Task statement> Every line of the entries below from the one containing "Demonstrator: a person" to the one containing "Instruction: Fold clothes", both ends included, must be written out exactly. No other line belongs in the answer.

Record set>
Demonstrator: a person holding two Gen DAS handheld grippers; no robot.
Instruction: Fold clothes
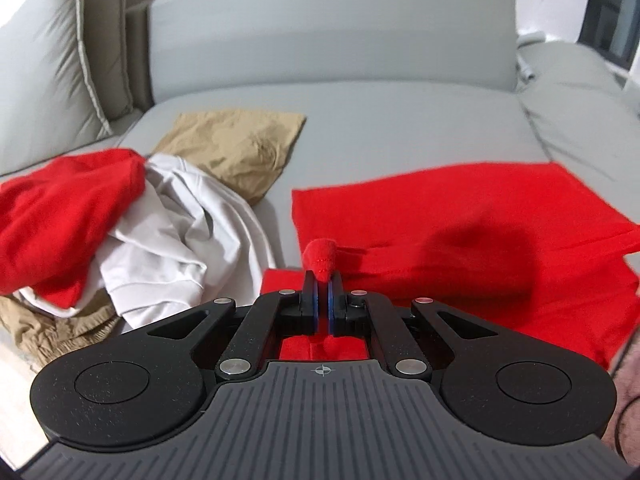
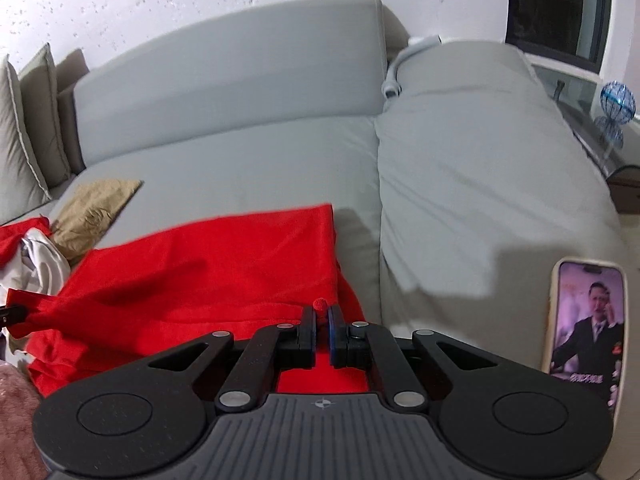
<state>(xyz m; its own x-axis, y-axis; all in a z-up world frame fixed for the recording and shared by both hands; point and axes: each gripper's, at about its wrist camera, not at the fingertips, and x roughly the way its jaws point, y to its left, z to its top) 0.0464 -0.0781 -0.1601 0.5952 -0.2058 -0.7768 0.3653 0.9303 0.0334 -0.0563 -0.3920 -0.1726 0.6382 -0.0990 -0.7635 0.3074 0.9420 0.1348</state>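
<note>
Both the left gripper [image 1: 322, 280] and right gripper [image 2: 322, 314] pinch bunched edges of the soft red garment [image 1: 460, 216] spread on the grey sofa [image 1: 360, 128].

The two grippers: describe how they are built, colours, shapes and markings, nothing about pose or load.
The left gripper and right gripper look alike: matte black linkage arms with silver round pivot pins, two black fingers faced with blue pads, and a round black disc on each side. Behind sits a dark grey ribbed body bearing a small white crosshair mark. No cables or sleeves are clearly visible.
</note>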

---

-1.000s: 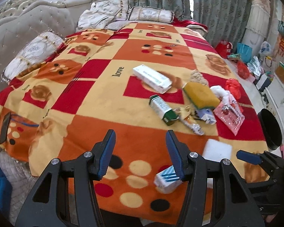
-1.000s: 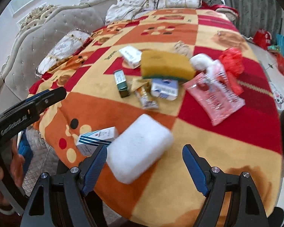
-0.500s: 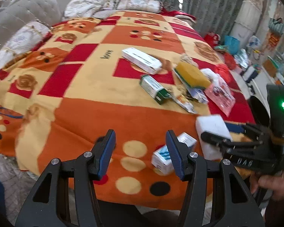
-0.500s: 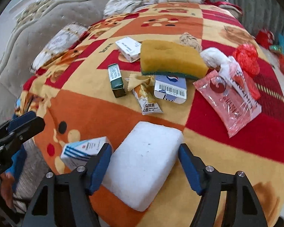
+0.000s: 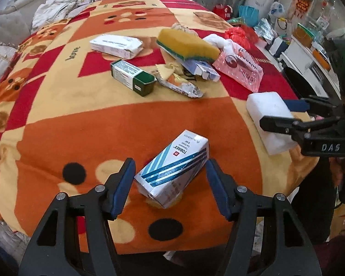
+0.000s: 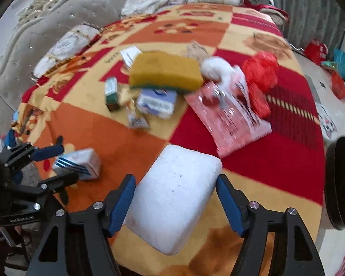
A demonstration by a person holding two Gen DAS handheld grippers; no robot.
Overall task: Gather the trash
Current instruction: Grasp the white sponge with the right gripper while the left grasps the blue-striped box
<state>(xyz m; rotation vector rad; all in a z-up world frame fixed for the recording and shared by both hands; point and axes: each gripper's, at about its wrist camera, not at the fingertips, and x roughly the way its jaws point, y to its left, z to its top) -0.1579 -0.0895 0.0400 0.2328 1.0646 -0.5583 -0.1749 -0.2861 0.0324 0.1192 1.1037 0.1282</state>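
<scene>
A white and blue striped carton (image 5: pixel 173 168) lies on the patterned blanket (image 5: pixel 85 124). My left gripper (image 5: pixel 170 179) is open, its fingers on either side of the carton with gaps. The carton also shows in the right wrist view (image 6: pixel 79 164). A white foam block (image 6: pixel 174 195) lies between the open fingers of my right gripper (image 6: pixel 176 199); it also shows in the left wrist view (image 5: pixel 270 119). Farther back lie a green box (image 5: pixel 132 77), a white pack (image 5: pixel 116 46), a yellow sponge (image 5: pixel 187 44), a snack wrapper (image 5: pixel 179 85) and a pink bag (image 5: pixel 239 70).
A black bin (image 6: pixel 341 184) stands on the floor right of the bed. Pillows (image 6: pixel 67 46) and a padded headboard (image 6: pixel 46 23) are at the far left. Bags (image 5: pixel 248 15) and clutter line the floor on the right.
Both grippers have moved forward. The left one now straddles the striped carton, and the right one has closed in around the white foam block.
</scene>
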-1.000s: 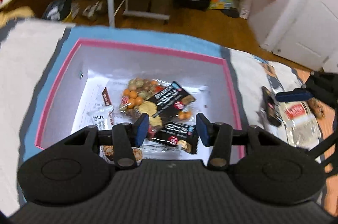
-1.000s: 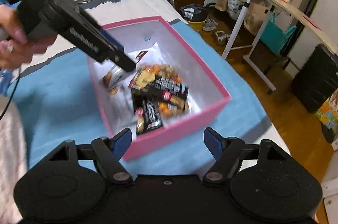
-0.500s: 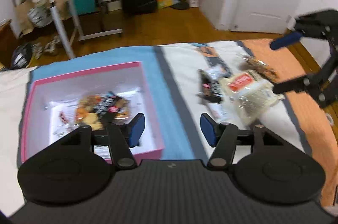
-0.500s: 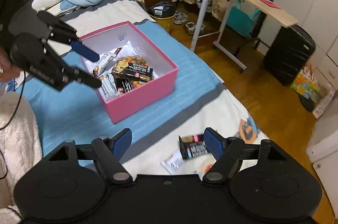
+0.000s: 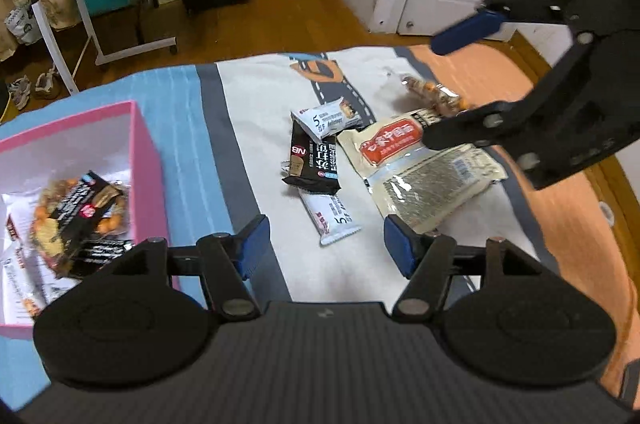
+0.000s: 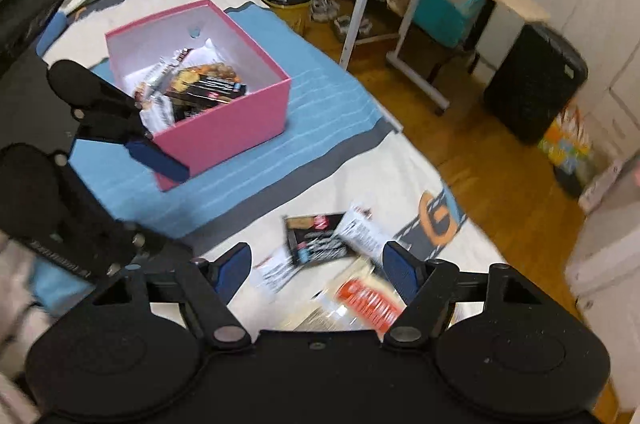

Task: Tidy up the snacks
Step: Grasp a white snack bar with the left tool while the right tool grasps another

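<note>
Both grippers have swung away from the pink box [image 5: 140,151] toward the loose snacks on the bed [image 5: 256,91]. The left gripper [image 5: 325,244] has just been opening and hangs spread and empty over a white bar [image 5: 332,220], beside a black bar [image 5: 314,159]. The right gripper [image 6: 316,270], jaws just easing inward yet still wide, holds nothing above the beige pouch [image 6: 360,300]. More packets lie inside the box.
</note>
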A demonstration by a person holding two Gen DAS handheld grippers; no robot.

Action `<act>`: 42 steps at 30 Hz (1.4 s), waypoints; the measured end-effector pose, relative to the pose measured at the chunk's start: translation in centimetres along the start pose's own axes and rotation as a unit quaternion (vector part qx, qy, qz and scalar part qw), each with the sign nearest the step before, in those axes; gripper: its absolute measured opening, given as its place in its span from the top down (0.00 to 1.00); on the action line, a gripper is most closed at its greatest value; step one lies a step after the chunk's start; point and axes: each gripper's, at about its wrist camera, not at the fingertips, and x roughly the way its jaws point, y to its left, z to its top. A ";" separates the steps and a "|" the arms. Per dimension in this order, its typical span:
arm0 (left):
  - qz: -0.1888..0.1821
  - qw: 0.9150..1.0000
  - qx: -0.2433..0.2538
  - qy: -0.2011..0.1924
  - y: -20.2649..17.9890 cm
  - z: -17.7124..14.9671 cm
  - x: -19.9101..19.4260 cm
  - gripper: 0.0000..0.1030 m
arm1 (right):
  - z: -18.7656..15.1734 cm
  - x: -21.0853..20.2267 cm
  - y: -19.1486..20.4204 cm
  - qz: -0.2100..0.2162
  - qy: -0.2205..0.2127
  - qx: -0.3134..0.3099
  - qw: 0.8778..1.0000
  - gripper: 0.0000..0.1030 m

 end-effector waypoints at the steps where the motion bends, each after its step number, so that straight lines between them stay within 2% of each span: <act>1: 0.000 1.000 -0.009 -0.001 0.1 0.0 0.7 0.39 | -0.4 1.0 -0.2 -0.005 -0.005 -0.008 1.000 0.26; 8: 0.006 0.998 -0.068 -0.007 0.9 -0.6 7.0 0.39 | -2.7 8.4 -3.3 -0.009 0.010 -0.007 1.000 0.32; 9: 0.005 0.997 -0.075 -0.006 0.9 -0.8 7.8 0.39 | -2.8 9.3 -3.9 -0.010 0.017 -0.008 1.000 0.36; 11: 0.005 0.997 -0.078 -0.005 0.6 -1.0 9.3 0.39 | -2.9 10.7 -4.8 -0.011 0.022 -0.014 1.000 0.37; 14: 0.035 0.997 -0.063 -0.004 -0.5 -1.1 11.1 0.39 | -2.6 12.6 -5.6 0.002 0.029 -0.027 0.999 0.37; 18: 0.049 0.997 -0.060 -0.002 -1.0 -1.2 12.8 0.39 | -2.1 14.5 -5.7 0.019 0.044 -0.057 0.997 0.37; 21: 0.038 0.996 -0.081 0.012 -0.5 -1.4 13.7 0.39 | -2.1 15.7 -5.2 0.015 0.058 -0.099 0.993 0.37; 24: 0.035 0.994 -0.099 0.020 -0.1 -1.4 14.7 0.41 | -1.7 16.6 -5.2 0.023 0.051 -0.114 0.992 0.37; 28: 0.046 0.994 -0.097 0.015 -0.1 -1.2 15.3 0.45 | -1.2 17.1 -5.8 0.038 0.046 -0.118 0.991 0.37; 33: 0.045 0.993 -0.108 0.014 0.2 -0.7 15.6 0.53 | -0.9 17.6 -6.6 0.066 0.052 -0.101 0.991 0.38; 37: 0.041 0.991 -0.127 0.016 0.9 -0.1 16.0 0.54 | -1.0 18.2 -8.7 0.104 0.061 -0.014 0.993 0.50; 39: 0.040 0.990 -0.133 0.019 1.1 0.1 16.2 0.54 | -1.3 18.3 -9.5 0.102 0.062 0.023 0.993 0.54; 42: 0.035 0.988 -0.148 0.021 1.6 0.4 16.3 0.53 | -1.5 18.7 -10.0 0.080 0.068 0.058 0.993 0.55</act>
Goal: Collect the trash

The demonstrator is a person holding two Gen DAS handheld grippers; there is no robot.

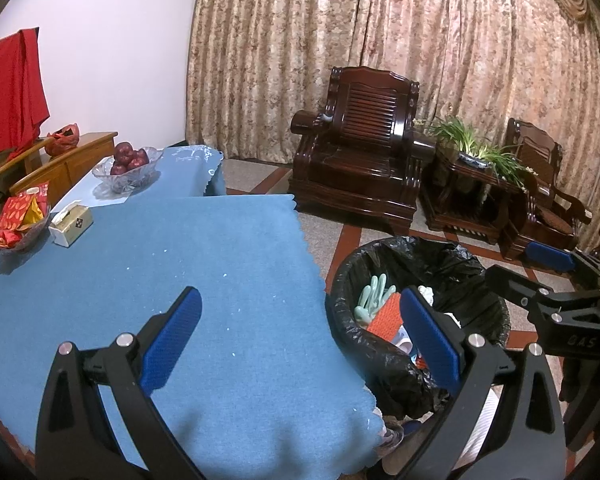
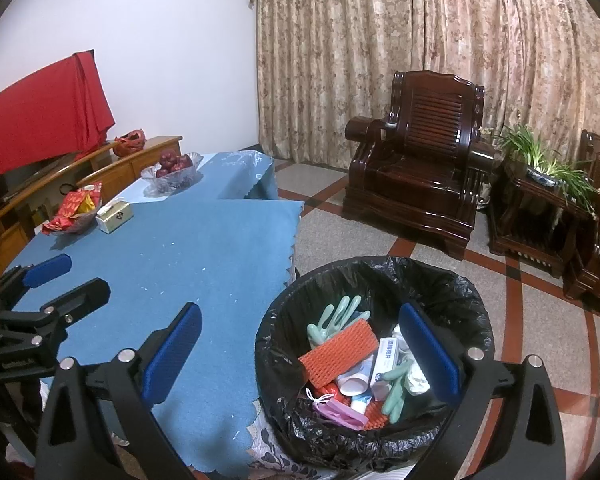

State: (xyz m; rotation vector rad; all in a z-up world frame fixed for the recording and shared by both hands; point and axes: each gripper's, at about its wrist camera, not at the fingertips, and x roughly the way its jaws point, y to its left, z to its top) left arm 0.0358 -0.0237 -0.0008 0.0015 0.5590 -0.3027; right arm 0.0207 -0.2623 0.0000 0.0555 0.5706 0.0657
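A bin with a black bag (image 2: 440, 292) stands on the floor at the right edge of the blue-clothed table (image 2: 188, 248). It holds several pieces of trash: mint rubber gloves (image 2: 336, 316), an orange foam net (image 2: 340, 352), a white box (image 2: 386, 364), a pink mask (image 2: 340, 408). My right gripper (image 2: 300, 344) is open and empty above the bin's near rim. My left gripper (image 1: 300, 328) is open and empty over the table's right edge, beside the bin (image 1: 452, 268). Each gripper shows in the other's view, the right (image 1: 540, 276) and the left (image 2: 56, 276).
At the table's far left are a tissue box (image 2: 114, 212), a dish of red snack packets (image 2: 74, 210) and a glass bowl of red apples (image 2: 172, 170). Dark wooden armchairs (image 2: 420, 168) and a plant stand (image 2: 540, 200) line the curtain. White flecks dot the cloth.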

Solution>
Demonstrator: a person holding two Gen DAS handheld grippers; no robot.
Instruction: Fold clothes

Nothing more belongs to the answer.